| What you have to do |
Pictures should not appear in the copy; the records themselves must be written out exactly.

START Available records

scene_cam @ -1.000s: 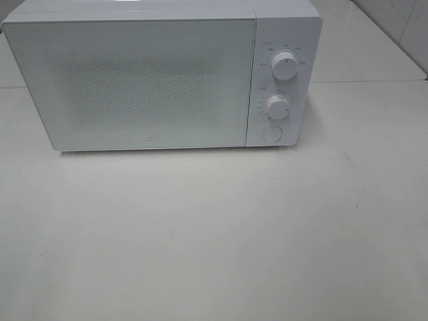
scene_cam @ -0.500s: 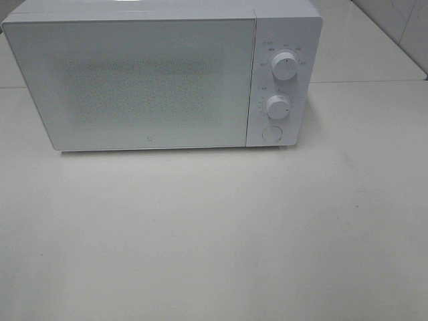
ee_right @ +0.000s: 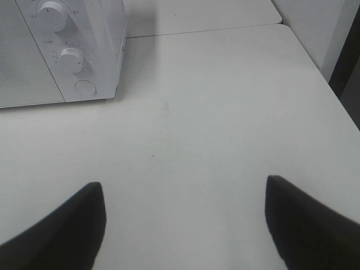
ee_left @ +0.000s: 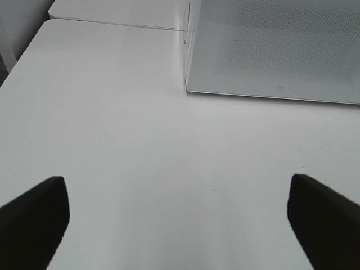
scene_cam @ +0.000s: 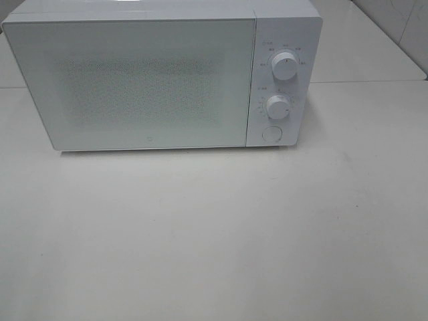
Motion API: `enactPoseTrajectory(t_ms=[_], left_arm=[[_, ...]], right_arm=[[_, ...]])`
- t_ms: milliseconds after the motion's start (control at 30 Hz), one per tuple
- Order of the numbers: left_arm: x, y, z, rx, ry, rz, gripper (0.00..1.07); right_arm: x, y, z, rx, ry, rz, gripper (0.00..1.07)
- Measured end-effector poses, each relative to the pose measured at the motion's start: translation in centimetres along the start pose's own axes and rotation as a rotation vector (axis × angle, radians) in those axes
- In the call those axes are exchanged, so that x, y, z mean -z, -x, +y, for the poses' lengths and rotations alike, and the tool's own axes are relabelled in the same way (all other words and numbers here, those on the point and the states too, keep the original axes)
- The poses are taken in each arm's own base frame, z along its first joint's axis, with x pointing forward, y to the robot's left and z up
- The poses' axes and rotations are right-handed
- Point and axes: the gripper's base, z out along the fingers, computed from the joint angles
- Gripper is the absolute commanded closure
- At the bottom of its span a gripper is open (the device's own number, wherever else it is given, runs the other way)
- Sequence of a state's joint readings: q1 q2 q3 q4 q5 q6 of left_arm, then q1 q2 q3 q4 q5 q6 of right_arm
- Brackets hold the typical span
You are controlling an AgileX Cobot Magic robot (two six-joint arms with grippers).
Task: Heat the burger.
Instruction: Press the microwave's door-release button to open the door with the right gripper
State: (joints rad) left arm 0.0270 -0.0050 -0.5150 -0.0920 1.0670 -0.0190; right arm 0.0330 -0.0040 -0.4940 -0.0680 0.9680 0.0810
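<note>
Burger, location: not in view in any camera. It may sit behind the microwave (scene_cam: 134, 80) door (scene_cam: 134, 83), but the frosted panel hides the inside, so I cannot tell.
Burger, look: cannot be described; nothing of it shows.
Burger, handling (judgement): likely light, soft and easily crushed, a loose stack whose layers can slide apart. Grip gently across the bun's sides, low enough to catch the bottom half, and keep it level.
Left gripper (ee_left: 175, 178): released, jaws spread wide, nothing between them, hovering over bare table (scene_cam: 214, 234) near the microwave's hinge-side corner.
Right gripper (ee_right: 184, 183): released, jaws spread wide, holding nothing, over the table in front of the control panel.
Microwave: white, standing at the table's rear, door closed flush.
Controls: upper knob (scene_cam: 285, 67), lower knob (scene_cam: 277, 107), round button (scene_cam: 271, 133) beneath them.
Step in hand (judgement): either the door must be opened to load the burger, or the knobs must be set; the pictures do not settle which.
Risk: squeezing too hard would flatten the bun.
</note>
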Motion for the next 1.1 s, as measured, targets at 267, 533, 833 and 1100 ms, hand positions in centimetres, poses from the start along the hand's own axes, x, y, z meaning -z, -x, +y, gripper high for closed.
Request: enactPoseTrajectory(t_ms=[267, 533, 833, 1100], left_arm=[[0.0, 0.0, 0.0, 0.0, 0.0, 0.0, 0.09], [0.0, 0.0, 0.0, 0.0, 0.0, 0.0, 0.09], [0.0, 0.0, 0.0, 0.0, 0.0, 0.0, 0.09], [0.0, 0.0, 0.0, 0.0, 0.0, 0.0, 0.09]], right_arm=[[0.0, 0.0, 0.0, 0.0, 0.0, 0.0, 0.31], [0.6, 0.8, 0.0, 0.002, 0.0, -0.037, 0.31], [-1.9, 4.1, 0.4, 0.01, 0.012, -0.094, 0.31], [-5.8, 6.2, 0.8, 0.018, 0.022, -0.081, 0.31]])
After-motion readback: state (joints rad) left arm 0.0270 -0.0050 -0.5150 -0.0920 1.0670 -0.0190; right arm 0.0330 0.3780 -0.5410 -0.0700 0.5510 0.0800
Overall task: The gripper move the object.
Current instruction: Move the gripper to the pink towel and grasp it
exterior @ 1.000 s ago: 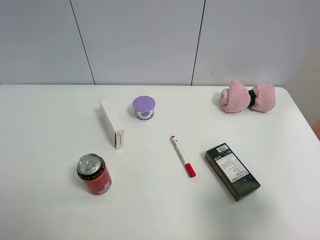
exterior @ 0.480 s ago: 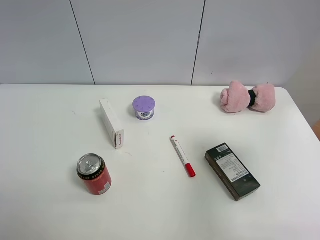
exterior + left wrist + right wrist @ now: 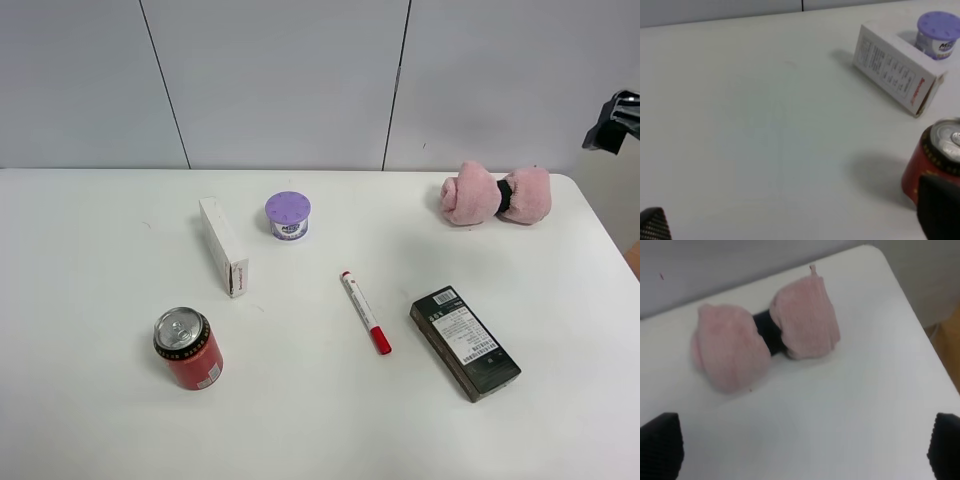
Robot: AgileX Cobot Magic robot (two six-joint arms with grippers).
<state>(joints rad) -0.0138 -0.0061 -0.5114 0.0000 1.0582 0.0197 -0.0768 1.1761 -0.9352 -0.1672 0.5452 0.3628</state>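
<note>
The pink plush roll (image 3: pixel 497 195), cinched by a black band, lies at the table's far right corner. In the right wrist view it (image 3: pixel 765 337) lies ahead of my right gripper (image 3: pixel 802 452), whose dark fingertips (image 3: pixel 660 445) stand wide apart, open and empty, not touching it. A black part of the right arm (image 3: pixel 613 118) shows at the right edge, above and to the right of the plush. My left gripper (image 3: pixel 795 222) is open and empty over bare table, with the red can (image 3: pixel 939 160) near one fingertip. The left gripper is out of the exterior high view.
On the white table (image 3: pixel 90 400) are a red can (image 3: pixel 188 347), a white box (image 3: pixel 224 246), a purple-lidded tub (image 3: pixel 288 214), a red marker (image 3: pixel 366 312) and a dark green box (image 3: pixel 465 342). The table's right edge (image 3: pixel 610 250) runs close to the plush.
The black end of the right arm has come into the exterior high view at the right edge. Nothing on the table has moved.
</note>
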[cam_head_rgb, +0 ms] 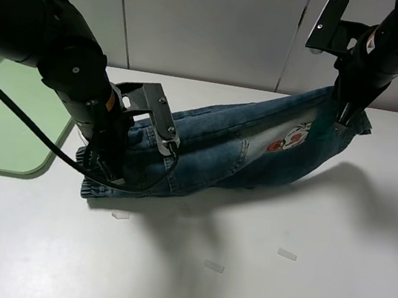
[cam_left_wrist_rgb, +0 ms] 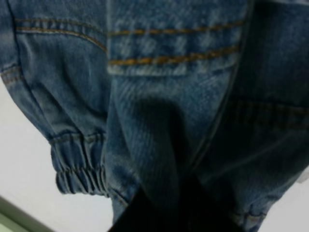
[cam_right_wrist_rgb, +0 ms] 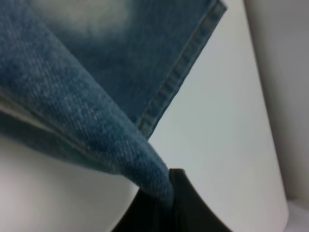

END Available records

| Output |
scene_cam @ -1.000s: 
scene_cam @ -0.500s: 
ee_right @ +0.000s: 
ee_left @ +0.000s: 
scene_cam @ +0.000s: 
Motion API: `enactPoseTrajectory(t_ms=[_], left_arm=[[_, ...]], right_arm=[[_, ...]])`
- t_ms: milliseconds after the motion's start (control at 30 Hz), one per tuple
- Order of the numbers: left_arm: x, y, z, rx, ry, rz, gripper (0.00..1.07); right_arm: x, y, z, rx, ry, rz, gripper (0.00..1.07)
- Measured end-effector poses, each relative to the pose measured at the motion's start: translation in centimetres along the start pose's own axes and rotation as a rotation vector (axis × angle, radians) in those axes
- In the call those axes are exchanged, so that x, y, z mean -z, -x, +y, for the poses' lengths and rotations alike, and the tool's own axes are relabelled in the same way (all other words and numbers here, those on the point and the states too, keep the original axes)
- The poses are taken in each arm's own base frame, z along its first joint's axis, with x pointing forward, y to the robot's left and z up
- The poses' axes and rotations are right-handed
- Point and axes: the gripper's base, z out along the fingers, computed from the joint angles
- Gripper is the absolute commanded closure
- At the bottom of its span a gripper is open (the device's own number, wherever else it is given, runs the other way)
- Sequence of a state's joint readings: q1 q2 q3 q4 q5 q6 of left_arm, then q1 q2 q3 q4 q5 q6 of right_arm
- Brackets hold the typical span
You are controlling an AgileX Cobot Magic robot (two six-joint arms with grippers).
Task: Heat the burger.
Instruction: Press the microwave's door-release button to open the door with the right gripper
State: (joints rad) left arm 0.0270 -0.0050 -0.5150 -0.0920 1.0670 -0.0190; right arm 0.0330 -0.0040 -0.4940 -0.0680 0.9680 0.0810
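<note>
Burger, location: not in view in any camera. It may sit behind the microwave (scene_cam: 134, 80) door (scene_cam: 134, 83), but the frosted panel hides the inside, so I cannot tell.
Burger, look: cannot be described; nothing of it shows.
Burger, handling (judgement): likely light, soft and easily crushed, a loose stack whose layers can slide apart. Grip gently across the bun's sides, low enough to catch the bottom half, and keep it level.
Left gripper (ee_left: 175, 178): released, jaws spread wide, nothing between them, hovering over bare table (scene_cam: 214, 234) near the microwave's hinge-side corner.
Right gripper (ee_right: 184, 183): released, jaws spread wide, holding nothing, over the table in front of the control panel.
Microwave: white, standing at the table's rear, door closed flush.
Controls: upper knob (scene_cam: 285, 67), lower knob (scene_cam: 277, 107), round button (scene_cam: 271, 133) beneath them.
Step in hand (judgement): either the door must be opened to load the burger, or the knobs must be set; the pictures do not settle which.
Risk: squeezing too hard would flatten the bun.
</note>
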Motion for the next 1.1 s, as measured, targets at 267, 533, 833 and 1100 ms, hand positions in centimetres, poses from the start along the hand's own axes, x, y, z meaning -z, -x, +y, gripper high for closed.
Request: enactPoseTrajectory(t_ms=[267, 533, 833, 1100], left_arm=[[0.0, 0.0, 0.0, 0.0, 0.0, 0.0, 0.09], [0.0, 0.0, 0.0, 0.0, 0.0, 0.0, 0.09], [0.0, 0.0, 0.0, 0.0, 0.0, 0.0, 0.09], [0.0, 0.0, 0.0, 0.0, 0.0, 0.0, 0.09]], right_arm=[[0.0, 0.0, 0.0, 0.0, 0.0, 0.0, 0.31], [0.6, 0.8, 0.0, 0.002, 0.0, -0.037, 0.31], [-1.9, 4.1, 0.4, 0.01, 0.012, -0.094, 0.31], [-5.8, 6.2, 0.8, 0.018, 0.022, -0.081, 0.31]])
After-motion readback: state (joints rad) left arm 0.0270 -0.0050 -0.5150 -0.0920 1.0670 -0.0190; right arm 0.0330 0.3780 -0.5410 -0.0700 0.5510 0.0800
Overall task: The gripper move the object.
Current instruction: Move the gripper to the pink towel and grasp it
exterior @ 1.000 s ago: 
exterior @ 0.480 s ago: 
exterior + left wrist + right wrist @ now: 
Robot: AgileX Cobot Magic robot (two six-joint arms with grippers).
<state>(joints rad) -0.0138 -0.0061 -0.5114 0.0000 1.0582 0.0197 -0.0768 1.1761 -0.9352 -0.1672 0.5452 0.3628</state>
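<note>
The pink plush roll (image 3: pixel 497 195), cinched by a black band, lies at the table's far right corner. In the right wrist view it (image 3: pixel 765 337) lies ahead of my right gripper (image 3: pixel 802 452), whose dark fingertips (image 3: pixel 660 445) stand wide apart, open and empty, not touching it. A black part of the right arm (image 3: pixel 613 118) shows at the right edge, above and to the right of the plush. My left gripper (image 3: pixel 795 222) is open and empty over bare table, with the red can (image 3: pixel 939 160) near one fingertip. The left gripper is out of the exterior high view.
On the white table (image 3: pixel 90 400) are a red can (image 3: pixel 188 347), a white box (image 3: pixel 224 246), a purple-lidded tub (image 3: pixel 288 214), a red marker (image 3: pixel 366 312) and a dark green box (image 3: pixel 465 342). The table's right edge (image 3: pixel 610 250) runs close to the plush.
The black end of the right arm has come into the exterior high view at the right edge. Nothing on the table has moved.
</note>
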[cam_head_rgb, +0 ms] 
[cam_left_wrist_rgb, +0 ms] 
[cam_right_wrist_rgb, +0 ms] 

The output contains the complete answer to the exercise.